Habit 3: Coloring Books

While listening to that day’s video, I take my favorite purchase, Secret Garden Coloring Book by Johanna Basford, and my trusty Staedtler markers and I go to town for about half an hour. It’s meditative and I feel like I’m creating something beautiful without working too hard. This, over any other habit, puts me in the zone, after which I tend to write without judgement for about two or three hours. This is the number one reason I now have 12,000 words in Scrivener.

Habit 4: Walks in Nature

While obviously exercise is the magical bullet for any ailment ever, I’ve mostly lived in cities. And seeing that I’m a “highly sensitive person“, too much noise and traffic and smells actually saps my energy instead of feeding it. But since moving to the beautiful Mill Valley, I get to walk through trees and streams and meadows. After an hour of solitude in the sunshine, all is well.
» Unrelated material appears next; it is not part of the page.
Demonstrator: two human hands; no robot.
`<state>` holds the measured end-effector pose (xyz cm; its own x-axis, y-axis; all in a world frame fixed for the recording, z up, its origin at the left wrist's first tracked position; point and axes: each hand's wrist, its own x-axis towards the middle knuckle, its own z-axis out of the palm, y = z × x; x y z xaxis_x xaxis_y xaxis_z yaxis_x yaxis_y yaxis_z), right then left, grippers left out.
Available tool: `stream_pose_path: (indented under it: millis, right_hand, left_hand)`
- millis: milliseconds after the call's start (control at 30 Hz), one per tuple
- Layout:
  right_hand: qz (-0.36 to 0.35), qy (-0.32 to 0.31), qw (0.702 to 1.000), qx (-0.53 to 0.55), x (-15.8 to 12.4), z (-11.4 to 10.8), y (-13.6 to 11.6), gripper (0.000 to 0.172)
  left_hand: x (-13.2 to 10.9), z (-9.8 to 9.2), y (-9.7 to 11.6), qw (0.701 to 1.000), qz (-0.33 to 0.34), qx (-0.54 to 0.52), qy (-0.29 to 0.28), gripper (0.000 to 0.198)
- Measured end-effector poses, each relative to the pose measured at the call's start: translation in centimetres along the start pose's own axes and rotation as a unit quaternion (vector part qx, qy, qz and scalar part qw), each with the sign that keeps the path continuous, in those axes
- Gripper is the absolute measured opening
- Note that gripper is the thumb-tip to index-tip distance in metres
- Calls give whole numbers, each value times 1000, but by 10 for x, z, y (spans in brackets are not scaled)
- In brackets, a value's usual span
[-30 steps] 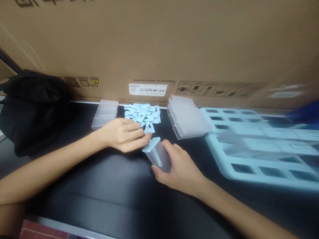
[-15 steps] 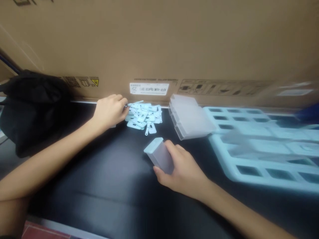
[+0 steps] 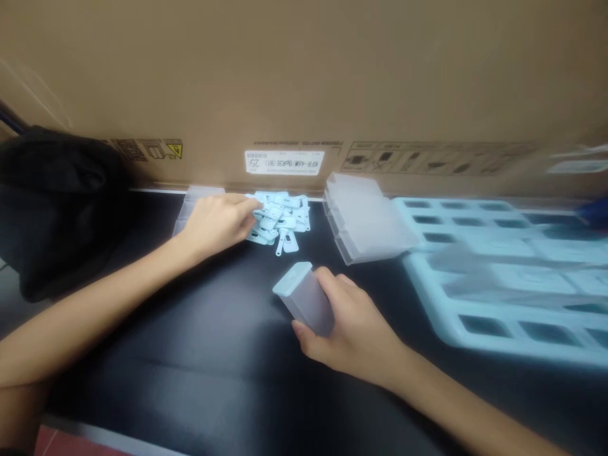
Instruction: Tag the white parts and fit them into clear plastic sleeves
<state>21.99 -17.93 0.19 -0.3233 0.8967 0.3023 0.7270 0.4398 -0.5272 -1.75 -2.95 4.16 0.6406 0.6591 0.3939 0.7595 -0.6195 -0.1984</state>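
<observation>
My right hand [image 3: 354, 329] grips a small translucent plastic box [image 3: 311, 304] with a light-blue lid, tilted above the black table. The thumb is on its near side and the fingers wrap around the far side. At the left edge of a heap of light-blue flat plastic pieces with slots [image 3: 285, 218] is my left hand [image 3: 221, 218]. Its fingers are bent and closed at the heap; whatever they pinch is hidden. Partly behind that hand lie translucent plastic boxes [image 3: 202, 193].
Translucent boxes [image 3: 368, 218] are stacked right of the heap. Light-blue plastic frames with rectangular openings [image 3: 441, 310] lie at the right, under blurred clear material. A black bag [image 3: 61, 202] stands at the left. A large cardboard box [image 3: 304, 76] walls off the back of the table [image 3: 199, 342].
My left hand has shifted right, onto the edge of the heap, uncovering the translucent boxes behind it. My right hand still holds the small box in nearly the same place. The view has shifted slightly.
</observation>
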Motion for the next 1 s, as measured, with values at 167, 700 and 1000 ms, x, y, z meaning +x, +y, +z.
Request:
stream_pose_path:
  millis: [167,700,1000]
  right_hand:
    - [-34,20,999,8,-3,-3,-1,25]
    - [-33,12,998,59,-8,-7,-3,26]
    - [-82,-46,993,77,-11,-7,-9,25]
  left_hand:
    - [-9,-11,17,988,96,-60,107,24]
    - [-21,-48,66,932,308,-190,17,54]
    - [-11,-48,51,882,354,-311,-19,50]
Hiking in Mill Valley Marin

 Habit 5: 10 Minute Meditations

Meditation is the bee’s knees. I have ten minutes blocked off in my calendar at 1:15pm every day, but I usually just meditate whenever I start to feel my brain going crazy. If I have the thought, “I don’t have time to meditate, I have too much to do,” that’s the indication that I must immediately stop everything I’m doing and meditate rightthefucknow or else I will get nothing else done for the rest of the day.

I use the app Headspace. The meditations are easy and well-explained – perfect for those of you interested in benefits without chakras. Check out the video below, which perfectly captures the essence of what Headspace is all about.

There are a million other things I’ve tried to help get me in the zone – writing down every idea I have, longer-form meditation, sketching, creative writing exercises, but these are the habits that stuck.

What habits are feeding your creativity lately?